Assigned task: Using the data below, work out how many lines contain "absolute", and report only that number.

Material shown:
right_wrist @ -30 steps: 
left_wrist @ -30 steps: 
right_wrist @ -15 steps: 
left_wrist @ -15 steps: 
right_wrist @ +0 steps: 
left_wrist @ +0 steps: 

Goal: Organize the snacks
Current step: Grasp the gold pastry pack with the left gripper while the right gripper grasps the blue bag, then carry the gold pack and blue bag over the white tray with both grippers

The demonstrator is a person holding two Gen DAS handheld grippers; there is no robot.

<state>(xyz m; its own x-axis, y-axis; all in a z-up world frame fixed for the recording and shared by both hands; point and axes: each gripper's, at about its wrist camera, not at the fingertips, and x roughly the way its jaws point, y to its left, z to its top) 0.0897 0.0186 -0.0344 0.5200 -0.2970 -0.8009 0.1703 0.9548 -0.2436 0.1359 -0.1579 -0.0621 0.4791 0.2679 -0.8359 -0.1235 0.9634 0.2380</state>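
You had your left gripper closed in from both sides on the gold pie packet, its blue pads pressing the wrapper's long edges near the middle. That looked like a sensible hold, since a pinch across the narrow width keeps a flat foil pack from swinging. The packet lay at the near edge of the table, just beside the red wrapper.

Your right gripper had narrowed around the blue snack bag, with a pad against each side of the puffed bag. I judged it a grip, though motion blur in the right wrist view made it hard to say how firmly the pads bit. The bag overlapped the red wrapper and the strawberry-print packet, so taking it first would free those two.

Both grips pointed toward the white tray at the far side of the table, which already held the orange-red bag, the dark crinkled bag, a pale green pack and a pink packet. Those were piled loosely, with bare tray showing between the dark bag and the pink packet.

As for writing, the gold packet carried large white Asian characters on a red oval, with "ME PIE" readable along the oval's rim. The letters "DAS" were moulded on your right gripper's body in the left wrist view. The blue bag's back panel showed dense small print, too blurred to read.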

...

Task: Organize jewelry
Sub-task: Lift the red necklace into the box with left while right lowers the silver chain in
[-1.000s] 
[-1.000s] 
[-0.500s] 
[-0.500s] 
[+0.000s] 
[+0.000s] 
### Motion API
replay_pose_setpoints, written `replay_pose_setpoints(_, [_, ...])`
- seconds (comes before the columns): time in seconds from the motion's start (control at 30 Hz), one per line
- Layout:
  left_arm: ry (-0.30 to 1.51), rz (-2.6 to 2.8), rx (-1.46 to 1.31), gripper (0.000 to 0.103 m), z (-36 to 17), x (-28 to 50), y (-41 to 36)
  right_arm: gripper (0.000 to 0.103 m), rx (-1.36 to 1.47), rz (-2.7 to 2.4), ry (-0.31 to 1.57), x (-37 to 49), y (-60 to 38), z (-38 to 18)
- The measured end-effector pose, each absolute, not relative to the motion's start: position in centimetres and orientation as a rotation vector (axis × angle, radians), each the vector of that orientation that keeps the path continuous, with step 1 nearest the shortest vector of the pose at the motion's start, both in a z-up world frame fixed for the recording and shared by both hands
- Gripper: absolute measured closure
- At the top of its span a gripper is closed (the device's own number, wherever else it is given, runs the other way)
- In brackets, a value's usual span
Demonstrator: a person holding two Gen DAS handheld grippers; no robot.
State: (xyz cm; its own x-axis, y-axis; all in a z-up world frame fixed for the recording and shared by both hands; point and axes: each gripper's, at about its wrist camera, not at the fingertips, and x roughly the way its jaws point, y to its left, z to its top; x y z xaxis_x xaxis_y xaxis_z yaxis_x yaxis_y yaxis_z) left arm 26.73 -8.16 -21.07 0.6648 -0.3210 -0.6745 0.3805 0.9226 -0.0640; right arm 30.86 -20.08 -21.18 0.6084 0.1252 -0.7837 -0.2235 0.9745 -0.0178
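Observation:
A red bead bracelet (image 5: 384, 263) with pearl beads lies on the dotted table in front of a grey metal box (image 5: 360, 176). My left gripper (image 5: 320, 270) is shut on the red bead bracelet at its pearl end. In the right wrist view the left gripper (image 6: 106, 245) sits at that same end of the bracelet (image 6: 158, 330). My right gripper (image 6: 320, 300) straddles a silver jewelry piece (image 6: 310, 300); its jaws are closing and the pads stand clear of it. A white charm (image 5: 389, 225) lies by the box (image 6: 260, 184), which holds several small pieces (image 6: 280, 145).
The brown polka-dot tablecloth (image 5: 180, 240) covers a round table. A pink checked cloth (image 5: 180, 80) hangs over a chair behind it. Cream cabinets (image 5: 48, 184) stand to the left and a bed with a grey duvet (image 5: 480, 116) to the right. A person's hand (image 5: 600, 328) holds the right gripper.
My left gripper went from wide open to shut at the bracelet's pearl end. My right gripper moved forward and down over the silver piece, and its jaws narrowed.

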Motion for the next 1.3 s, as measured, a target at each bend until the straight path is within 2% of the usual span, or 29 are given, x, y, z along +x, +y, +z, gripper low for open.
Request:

Solution to the exercise: 2